Durgut, Erdoğan'ın suça sürüklenme noktasında farklı bakanlıklarla koordinasyon içinde önleyici tedbirler alınması ve infaz sisteminde tıkanan noktaları yasal bir revizyonla düzenleme talimatı verdiğini de bildirmişti.
Türkiye'de suç oranlarında 18 yaş altı çocukların payı büyüyor mu?
Sosyal medyada yapılan paylaşımlarda, Türkiye'de suç oranlarının her geçen gün arttığı ve bu oranlarda 18 yaş altı suçluların payının büyüdüğü öne sürülüyor.
Türkiye İstatistik Kurumu'nun (TÜİK) "Güvenlik Birimine Gelen veya Getirilen Çocuk İstatistikleri" raporlarına göre, 2019 yılında güvenlik birimlerine gelen veya getirilen çocuk sayısı 511.247 olarak kaydedildi. Bu sayı, 2020 yılında 450.803'e düşerken, 2021 yılında ise 499.319 olarak rapor edildi. Güvenlik birimlerine gelen çocukların karıştığı olay sayısı 2022 yılında 2021'e göre yüzde 20,5 artarak 601.754 oldu, 2023 yılında ise 2022'ye kıyasla yüzde 10,7 azalarak 537.583 oldu.

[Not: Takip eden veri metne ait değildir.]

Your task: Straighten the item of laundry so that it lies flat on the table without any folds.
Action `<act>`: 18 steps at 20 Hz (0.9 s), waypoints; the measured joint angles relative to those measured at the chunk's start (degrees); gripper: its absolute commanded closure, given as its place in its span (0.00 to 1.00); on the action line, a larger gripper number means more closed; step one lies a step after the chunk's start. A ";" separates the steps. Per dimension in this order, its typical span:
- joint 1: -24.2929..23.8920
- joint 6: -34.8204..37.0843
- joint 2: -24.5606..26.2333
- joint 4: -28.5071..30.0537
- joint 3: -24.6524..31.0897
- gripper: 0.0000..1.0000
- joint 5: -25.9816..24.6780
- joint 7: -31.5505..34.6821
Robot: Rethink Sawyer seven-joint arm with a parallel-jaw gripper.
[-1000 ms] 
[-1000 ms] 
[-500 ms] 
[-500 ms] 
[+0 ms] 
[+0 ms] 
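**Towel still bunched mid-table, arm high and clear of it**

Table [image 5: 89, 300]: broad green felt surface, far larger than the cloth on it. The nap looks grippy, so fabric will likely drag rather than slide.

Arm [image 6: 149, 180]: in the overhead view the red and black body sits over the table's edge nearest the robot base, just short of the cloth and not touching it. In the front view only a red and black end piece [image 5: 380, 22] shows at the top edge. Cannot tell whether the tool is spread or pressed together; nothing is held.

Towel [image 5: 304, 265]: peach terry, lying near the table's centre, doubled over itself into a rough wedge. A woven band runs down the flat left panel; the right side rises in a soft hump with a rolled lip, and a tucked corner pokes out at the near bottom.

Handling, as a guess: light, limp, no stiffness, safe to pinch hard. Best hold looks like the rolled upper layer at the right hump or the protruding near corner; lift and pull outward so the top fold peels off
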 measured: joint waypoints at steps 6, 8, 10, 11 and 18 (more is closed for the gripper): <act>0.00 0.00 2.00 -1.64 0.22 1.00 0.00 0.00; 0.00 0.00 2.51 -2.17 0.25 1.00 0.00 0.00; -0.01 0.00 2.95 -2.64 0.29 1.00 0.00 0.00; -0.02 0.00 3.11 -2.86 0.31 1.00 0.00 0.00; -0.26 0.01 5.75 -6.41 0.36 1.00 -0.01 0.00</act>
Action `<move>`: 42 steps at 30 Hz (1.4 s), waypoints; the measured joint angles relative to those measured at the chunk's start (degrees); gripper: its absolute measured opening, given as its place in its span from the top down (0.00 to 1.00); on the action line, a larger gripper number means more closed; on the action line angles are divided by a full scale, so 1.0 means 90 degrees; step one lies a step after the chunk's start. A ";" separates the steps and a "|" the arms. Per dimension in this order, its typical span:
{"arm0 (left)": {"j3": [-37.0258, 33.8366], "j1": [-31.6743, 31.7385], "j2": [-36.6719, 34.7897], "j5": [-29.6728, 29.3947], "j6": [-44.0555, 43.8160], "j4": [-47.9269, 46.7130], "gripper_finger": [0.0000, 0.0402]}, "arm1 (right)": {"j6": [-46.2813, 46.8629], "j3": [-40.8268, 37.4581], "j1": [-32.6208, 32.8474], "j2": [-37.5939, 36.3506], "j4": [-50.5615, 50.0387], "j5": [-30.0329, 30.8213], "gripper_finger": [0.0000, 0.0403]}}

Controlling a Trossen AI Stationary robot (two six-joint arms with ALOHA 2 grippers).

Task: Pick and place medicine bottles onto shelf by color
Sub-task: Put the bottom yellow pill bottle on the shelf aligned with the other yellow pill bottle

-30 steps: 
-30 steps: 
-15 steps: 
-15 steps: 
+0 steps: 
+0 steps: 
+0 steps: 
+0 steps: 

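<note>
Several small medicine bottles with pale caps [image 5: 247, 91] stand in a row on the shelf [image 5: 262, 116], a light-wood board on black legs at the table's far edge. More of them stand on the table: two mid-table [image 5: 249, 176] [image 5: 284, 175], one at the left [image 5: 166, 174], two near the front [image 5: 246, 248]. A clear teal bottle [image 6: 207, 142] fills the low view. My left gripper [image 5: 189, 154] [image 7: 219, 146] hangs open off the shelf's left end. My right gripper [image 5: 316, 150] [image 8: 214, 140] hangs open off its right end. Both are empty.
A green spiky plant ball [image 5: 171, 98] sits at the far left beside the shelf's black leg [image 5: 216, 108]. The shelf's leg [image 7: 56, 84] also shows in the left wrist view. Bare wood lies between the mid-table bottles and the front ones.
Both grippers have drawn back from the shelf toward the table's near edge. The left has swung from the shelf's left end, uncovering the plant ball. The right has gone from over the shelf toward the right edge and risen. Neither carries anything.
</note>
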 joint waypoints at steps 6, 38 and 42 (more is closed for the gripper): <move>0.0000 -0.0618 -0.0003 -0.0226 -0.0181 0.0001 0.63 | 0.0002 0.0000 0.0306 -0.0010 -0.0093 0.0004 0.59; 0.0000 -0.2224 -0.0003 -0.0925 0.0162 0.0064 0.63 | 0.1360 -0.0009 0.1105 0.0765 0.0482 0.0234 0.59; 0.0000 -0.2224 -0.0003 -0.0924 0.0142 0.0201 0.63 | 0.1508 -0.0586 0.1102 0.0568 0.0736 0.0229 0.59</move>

Bu veriler, 2019 ve 2021 yılları arasında güvenlik birimlerine gelen veya getirilen çocuk sayısında dalgalanmalar olduğunu ortaya koyuyor. Ancak, bu sayılar sadece suça sürüklenen çocukları değil, aynı zamanda suç mağduru, kayıp veya buluntu olarak güvenlik birimlerine gelen çocukları da içeriyor. Dolayısıyla suça sürüklenen çocukların sayısını net olarak belirlemek için daha spesifik verilere ihtiyaç var.
Ayrıca, suça sürüklenen çocukların ceza infaz kurumlarına giriş oranları da önemli bir gösterge. 2011-2020 yılları arasında ceza infaz kurumuna giren 12-18 yaş arası çocukların sayısında artış eğilimi olduğu tespit edildi. Verilere göre, bu dönemde toplam 86.211 çocuk ceza infaz kurumuna girdi.
Ceza İnfaz Kurumu İstatistikleri, 2020 raporunda ise, 12-18 yaş arası 3.937 çocuğun ceza infaz kurumlarında bulunduğu belirtiliyor. Bu durum, adli mercilere intikal eden çocuk sayısı ile ceza infaz kurumlarında bulunan çocuk sayısı arasındaki farkı gösteriyor.
Rapora göre, ceza infaz kurumları nüfusu 31 Aralık 2020 tarihi itibarıyla, 2019 yılının aynı tarihine göre yüzde 8,5 azalışla 266.831 oldu.
Sonuç olarak, mevcut veriler, Türkiye'de 18 yaş altı çocukların herhangi bir şekilde suça karışma oranlarında belirli bir artış eğilimine işaret etse de bu artışın kesin boyutlarını ve nedenlerini anlamak için daha detaylı ve güncel verilere ihtiyaç duyuluyor.